I read Graceling in 2015 and really liked it but didn't love it. After seeing Kristin Cashore and Elizabeth Lim give fascinating talks about fantasy at the Boston Book Festival, Renata suggested I pick back up with the series with Winterkeep.
Correctly, she thought I would love it. AND I DID. I love character-driven stories and fantasy and political intrigue so this was right up my alley. Plus, blue telepathic foxes! I love them. I would love to have a telepathic fox companion - I promise not to reveal the secrets of foxkind!!
Anyway, this book is great, I'm looking forward to Seasparrow, and always listen to Renata!
This was beautifully written and researched. I knew a little bit about the case but not the whole details or the numerous trials. Definitely a new classic of civil rights literature.
Like many teens, I had a Poe phase in high school and especially loved the Cask of Amontillado.
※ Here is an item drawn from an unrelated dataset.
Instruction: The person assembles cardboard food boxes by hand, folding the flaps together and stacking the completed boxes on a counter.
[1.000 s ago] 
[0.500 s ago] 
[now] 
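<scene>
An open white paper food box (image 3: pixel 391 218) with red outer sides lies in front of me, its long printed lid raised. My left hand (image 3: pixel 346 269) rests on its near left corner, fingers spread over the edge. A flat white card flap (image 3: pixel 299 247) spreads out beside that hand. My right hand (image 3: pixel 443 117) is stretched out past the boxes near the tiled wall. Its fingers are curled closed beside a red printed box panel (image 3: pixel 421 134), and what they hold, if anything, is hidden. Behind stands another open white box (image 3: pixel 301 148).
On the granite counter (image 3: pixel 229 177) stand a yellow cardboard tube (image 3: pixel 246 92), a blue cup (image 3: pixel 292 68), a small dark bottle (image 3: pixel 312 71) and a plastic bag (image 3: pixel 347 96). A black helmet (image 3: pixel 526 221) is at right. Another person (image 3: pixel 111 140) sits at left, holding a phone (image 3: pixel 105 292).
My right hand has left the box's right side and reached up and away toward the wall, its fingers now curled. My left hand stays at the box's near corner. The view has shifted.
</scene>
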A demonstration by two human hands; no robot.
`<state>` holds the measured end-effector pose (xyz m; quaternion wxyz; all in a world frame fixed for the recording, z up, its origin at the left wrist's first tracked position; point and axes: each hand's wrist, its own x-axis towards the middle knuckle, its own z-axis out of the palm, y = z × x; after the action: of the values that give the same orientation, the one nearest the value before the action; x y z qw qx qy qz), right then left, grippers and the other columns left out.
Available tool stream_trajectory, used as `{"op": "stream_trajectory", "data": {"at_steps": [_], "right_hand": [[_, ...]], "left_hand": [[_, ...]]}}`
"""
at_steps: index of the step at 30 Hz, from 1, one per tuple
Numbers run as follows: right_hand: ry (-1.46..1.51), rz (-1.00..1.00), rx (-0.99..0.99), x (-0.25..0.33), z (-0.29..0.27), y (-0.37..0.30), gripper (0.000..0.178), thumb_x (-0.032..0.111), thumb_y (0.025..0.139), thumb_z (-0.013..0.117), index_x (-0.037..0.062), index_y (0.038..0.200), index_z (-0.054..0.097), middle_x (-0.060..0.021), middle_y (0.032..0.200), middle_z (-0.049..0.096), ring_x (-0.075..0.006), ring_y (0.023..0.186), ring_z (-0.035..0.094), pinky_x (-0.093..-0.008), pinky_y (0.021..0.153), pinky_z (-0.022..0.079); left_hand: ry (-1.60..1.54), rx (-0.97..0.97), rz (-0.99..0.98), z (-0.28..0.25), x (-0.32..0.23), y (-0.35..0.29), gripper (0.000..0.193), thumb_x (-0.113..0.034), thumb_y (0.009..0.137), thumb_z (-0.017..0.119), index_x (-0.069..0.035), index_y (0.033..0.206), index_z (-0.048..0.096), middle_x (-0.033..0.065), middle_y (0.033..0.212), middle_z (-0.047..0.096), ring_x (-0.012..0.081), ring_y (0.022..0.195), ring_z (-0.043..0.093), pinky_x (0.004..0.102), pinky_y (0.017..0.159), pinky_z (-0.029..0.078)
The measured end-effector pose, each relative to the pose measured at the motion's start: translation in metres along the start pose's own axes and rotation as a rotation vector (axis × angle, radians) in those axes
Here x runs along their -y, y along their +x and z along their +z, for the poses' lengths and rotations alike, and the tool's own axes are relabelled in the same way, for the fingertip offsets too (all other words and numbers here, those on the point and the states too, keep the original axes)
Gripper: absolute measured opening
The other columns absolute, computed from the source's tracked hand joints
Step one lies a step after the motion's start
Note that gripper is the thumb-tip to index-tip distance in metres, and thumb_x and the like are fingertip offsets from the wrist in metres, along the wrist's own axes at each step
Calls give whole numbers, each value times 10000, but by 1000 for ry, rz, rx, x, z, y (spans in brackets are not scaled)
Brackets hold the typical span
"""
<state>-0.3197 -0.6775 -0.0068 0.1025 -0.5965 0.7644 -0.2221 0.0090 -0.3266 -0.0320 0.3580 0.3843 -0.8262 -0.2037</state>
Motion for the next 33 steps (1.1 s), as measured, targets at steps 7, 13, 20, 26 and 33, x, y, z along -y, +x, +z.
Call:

This retelling mixes in more Poe stories - The Masque of the Red Death, The Fall of the House of Usher - that made it more fun to try to recall them all. This definitely ends on a cliffhanger and I'm interested to see where it goes from here.
This mix of a contemporary tale and historical fiction in verse is EXTREMELY MY JAM surprising no one.
I appreciated the look at the ripple effects of sexual assault through an entire family and the guilt and pain that Em feels after Nor's rapist serves no time. Em's discovery and then obsession with Marguerite de Bressiueax is fascinating and I was also pretty bummed to find out she is maybe just a legend. But I chose to believe she's real and found Nor's speech to Em about her really amazing. .
If you liked Blood Water Paint or think women should have fucking swords, this is for you.